Great work, as always, Jason.
+1 to the idea of removing the pitcher's PA's from his team's BABIP (I wouldn't be surprised if this is what JC did). Within the pitcher's PA's, the relationship between the two statistics is tautological, as we've established, so including them is going to bias the observed relationship toward that y=1-x line. Removing them gets us closer to the relationship we're really trying to study.

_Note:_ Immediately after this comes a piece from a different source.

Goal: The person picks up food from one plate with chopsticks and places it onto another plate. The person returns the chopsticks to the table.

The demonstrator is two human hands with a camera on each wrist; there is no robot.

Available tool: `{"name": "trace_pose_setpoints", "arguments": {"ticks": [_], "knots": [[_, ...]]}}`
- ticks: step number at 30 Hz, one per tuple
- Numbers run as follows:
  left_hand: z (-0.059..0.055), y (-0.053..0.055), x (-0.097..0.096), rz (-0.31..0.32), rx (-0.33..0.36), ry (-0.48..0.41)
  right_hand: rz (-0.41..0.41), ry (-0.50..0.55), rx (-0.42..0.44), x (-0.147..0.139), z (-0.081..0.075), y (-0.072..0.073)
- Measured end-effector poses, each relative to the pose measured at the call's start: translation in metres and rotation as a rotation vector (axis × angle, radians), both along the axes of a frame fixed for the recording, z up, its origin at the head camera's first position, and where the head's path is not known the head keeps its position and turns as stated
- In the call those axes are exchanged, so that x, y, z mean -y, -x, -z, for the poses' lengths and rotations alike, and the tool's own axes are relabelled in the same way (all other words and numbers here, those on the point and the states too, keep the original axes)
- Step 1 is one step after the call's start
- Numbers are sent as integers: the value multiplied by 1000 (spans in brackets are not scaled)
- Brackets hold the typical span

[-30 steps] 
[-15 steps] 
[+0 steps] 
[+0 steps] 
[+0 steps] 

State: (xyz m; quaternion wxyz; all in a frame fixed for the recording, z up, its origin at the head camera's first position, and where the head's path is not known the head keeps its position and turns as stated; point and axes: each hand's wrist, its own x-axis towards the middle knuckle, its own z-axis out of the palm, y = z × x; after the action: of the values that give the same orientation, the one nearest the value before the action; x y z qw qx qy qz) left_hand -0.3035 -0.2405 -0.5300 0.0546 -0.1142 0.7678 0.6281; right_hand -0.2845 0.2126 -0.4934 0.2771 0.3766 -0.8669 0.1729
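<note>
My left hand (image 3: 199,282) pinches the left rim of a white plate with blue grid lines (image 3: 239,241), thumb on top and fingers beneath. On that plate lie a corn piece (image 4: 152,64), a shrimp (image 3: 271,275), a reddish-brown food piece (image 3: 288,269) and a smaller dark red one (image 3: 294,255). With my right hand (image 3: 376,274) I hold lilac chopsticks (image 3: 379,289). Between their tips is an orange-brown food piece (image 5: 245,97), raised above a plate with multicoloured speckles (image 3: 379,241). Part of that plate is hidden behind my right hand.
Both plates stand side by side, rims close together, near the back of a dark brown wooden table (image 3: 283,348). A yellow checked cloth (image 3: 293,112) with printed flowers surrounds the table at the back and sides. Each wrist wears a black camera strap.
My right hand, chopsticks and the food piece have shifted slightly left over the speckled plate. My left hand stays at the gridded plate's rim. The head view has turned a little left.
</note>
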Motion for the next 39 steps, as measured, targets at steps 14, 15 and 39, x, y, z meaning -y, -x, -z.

Anyway, thanks all. I understand the article's argument much better now as being somewhat about the lack of steepness in the line's slope and somewhat about the high variance of the team-conditional distribution.
That isn't what I did but I've put the request in with our stats group to see if it is possible to pull such a report.
The stats team pulled the data for me. When I run a line of best fit for BABIP against Team DE without that pitcher's PA's included, I get r=-0.36. The average difference between the overall Team DE and the adjusted Team DE was .004. The largest difference belonged to Catfish Hunter whose overall Team DE was .729 but only .715 when he wasn't pitching. Conversely, the Rays were a .734 DE when Shields wasn't pitching but a .722 overall in 2010
the complete data set can be found here if you would like to look at it.
If I play with the starting point of the X axis only, here are the r= figures

DE >=.720 - r=-0.34
DE >=.700 - r=-0.50
DE >=.680 - r=-0.56

If I tweak the table to ranges of .025 for DE, I get this mean BABIP for each range:

.675-.699 = .302 (14% of the overall sample)
.700-.724 = .284 (67% of the overall sample)
.725-.749 = .264 (19% of the overall sample)
How about the type of pitcher and type of fielding excellence? If a pitcher gives up a lot of ground balls how much does the infield help or hurt, and the same for fly ball pitchers and the outfield? My bias would suggest that infield would help ground ball pitchers more than outfielders would help fly ball pitchers, but I was amazed that the Tigers ERA would go up a run with their infield last year, and I was surprised their pitching looked as good as it did. Has this been well-studied?